Agrippan Skepticism (Humans)

by dhw, Wednesday, November 09, 2011, 17:19 (4562 days ago) @ xeno6696

MATT (quoting Agrippa, 08.11): The only thing we can be sure of is that we know nothing.

Dhw (07.11): ...in the epistemology thread you and I agreed to distinguish between knowledge (relative, but I won’t repeat our definition), and truth (absolute)…

MATT: The challenge offered by the Agrippan trilemma is that we cannot claim knowledge, if the claim suffers from any of these three challenges [...]

Dhw: (08.11): If we are sure that we know nothing, ultimately it doesn’t matter what challenges have been met, as we still can’t acquire knowledge.

MATT (08.11): You’re running down the wrong rabbit hole. You are equating truth with knowledge here. […] Everything man claims he knows, he knows in relation to something else […] Knowledge is ultimately relative.

You spend the rest of your post proving to me what was already agreed back in January, namely that knowledge is relative (repeated on 07.11 as above). In fact it is the first Agrippan quote that equates truth with knowledge, which is why your arguments are contradictory (we know nothing...implicitly, we can only claim knowledge if we meet the three challenges). You continue to ignore the agreed definitions:

Truth is absolute and unknowable.
Knowledge is: “information which is accepted as being true by general consensus among those who are aware of it.”
Belief is: “information which individuals accept as being true although there is no general consensus on its truth.”
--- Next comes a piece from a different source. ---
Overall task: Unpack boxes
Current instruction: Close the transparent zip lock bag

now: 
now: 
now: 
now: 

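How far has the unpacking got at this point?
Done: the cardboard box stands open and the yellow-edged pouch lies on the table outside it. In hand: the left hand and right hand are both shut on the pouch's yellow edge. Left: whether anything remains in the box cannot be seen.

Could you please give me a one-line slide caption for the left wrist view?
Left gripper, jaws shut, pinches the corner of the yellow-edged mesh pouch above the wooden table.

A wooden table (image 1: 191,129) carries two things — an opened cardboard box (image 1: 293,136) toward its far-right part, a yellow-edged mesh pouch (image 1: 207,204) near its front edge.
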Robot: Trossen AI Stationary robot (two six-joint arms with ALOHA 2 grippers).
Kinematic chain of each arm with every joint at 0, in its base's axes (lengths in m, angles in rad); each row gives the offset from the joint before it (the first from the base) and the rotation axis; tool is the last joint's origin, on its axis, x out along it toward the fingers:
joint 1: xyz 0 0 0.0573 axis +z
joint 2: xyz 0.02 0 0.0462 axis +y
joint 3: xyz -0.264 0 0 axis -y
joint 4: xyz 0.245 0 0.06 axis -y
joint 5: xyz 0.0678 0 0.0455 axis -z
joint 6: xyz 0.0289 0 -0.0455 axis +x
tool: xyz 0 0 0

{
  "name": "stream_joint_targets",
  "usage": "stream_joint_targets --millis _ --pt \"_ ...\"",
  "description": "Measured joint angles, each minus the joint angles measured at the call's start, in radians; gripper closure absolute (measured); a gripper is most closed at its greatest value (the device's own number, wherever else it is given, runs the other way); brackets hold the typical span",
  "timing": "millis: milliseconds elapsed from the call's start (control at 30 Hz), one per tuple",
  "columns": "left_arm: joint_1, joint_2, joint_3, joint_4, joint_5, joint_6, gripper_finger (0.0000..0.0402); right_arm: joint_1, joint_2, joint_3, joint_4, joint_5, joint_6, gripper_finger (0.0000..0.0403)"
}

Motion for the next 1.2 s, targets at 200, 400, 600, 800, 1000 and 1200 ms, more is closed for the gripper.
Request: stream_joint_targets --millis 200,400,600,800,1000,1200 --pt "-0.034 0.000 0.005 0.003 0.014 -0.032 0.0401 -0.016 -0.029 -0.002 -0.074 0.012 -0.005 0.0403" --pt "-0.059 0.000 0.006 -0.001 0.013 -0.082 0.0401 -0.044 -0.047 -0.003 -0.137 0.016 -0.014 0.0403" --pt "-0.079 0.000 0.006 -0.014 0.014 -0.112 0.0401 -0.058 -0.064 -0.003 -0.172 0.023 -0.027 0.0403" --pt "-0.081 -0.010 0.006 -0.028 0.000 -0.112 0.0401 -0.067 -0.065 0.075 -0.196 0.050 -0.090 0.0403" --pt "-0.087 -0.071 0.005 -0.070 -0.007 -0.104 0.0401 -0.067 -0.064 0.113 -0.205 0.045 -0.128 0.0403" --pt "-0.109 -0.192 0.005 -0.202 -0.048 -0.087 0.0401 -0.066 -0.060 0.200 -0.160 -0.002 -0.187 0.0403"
This definition of knowledge allows for all the flexibility you need even in science, since new discoveries can change the general consensus, and it also allows us actually to have knowledge, which your Agrippan quote does not. And so to psychic phenomena:

MATT: Take David’s example of the woman who had the NDE where she floated outside of her body and discovered a shoe. What’s really so remarkable about this situation? If it had been seen inside of a dream instead on in a state of near death, the immediate weight of the story’s power seems (at least to me) to diminish.

The shoe was on the roof. How did she know? Even if she dreamt it, why should the unconscious mind perceive material realities to which the material body has no access? How do NDE-ers learn that someone else has just died? There are countless cases in which NDE-ers, OBE-ers, people asleep, people awake have been given information to which they had no normal access. By all means dismiss some as frauds or illusions. Just concentrate on those that have been corroborated by witnesses or events. Explain them.

You ask to what end a psychic explanation serves the purpose of gathering knowledge, and “how we can meaningfully assimilate them [the stories].” Every quest for knowledge entails collecting the available information and assimilating it in a pattern that will gain general consensus as being true. This is an ongoing process. At present there is no consensus, i.e. no knowledge as to the source of consciousness. Materialists think the source is the brain cells, but millions of people think the source is some form of energy which CONTROLS the brain cells – they equate it with “mind” or “soul” or spirit” or “will”. At present we only have belief (see the above definitions). Knowledge will need to explain experiences (e.g. the shoe on the roof) which appear to defy the materialist theory. Until they have been explained, they can be meaningfully assimilated as POSSIBLE evidence of an unknown form of energy, and you will only exclude them if you’ve already made up your mind that the source of consciousness, emotion, memory, imagination, will etc. is the brain cells. If you can’t explain these cases, my suggestion is that you suspend judgement, and that does not allow for exclusion of ANY possible evidence for either theory.